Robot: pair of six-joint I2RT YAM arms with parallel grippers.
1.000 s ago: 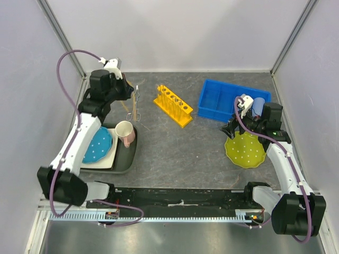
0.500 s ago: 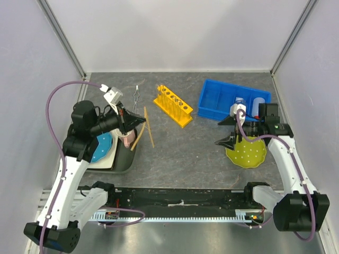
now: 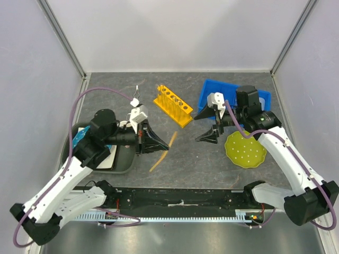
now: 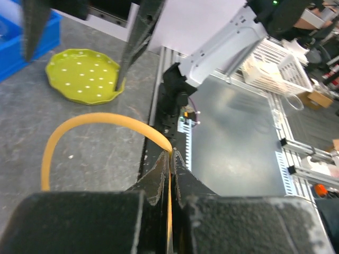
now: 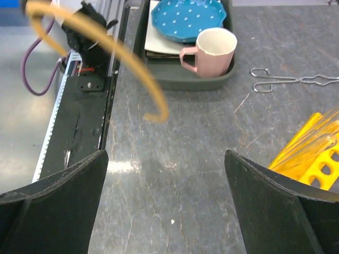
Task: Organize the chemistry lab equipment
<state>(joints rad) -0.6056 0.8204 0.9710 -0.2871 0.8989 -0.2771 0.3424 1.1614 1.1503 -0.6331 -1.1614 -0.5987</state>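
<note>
My left gripper (image 3: pixel 158 144) is shut on the tan rubber loop (image 3: pixel 170 140) and holds it above the middle of the table. In the left wrist view the loop (image 4: pixel 95 119) arcs out of the pinched fingertips. My right gripper (image 3: pixel 206 127) hangs wide open to the right of it, with nothing between its jaws. The right wrist view has the loop (image 5: pixel 106 47) ahead of that gripper (image 5: pixel 165 159). The yellow holed rack (image 3: pixel 173 105) stands at the back centre. The metal tongs (image 5: pixel 291 80) lie beside the rack (image 5: pixel 312 153).
A blue bin (image 3: pixel 233 98) sits at the back right and a green dotted plate (image 3: pixel 244 150) in front of it. On the left a dark tray (image 5: pixel 180 82) holds a blue dotted plate (image 5: pixel 185 18) and a cream mug (image 5: pixel 212 50).
My left arm swung from the back left to the table's middle, carrying the loop. My right gripper moved left off the green plate toward the centre, still open.
</note>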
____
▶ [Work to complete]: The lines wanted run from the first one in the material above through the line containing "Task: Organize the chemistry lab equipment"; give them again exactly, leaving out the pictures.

▶ [Completed task]:
Robot: pair of six-joint I2RT YAM arms with parallel grippers.
1.000 s ago: 
0.500 s ago: 
now: 
now: 
now: 
Task: Organize the chemistry lab equipment

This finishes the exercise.